Take the data below. Output it exactly from its first line through the line containing "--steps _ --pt".

Given information:
________________________

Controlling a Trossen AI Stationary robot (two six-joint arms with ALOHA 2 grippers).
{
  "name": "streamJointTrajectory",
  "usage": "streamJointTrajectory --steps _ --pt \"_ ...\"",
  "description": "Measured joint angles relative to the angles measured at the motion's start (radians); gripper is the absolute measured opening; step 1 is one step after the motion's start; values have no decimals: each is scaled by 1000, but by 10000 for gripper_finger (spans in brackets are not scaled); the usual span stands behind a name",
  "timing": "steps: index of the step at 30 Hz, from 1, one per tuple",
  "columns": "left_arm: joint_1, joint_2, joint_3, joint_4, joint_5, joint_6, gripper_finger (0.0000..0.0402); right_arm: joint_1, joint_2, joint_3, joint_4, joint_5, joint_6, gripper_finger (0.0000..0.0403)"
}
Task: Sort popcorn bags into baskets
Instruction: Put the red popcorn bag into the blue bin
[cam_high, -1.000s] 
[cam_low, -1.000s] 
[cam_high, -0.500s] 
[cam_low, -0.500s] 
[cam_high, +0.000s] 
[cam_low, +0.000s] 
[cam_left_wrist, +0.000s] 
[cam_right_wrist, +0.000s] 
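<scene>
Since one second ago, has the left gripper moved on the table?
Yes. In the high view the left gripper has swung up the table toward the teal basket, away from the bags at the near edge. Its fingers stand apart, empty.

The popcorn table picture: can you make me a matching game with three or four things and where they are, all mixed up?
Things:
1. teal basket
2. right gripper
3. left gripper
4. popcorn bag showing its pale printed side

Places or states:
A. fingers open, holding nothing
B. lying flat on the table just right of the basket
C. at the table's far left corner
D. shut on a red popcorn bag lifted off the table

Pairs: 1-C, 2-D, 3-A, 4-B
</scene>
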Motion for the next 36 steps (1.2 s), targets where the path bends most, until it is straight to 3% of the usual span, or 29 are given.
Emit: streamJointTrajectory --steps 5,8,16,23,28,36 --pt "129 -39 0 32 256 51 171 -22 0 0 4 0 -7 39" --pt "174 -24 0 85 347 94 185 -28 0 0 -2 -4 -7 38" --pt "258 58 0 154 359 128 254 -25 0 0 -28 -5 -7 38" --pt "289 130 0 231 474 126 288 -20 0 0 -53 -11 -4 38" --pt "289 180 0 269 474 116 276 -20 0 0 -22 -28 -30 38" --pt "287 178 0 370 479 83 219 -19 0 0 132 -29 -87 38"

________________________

Result of this task:
Controlling a Trossen AI Stationary robot (two six-joint arms with ALOHA 2 grippers).
{
  "name": "streamJointTrajectory",
  "usage": "streamJointTrajectory --steps _ --pt \"_ ...\"",

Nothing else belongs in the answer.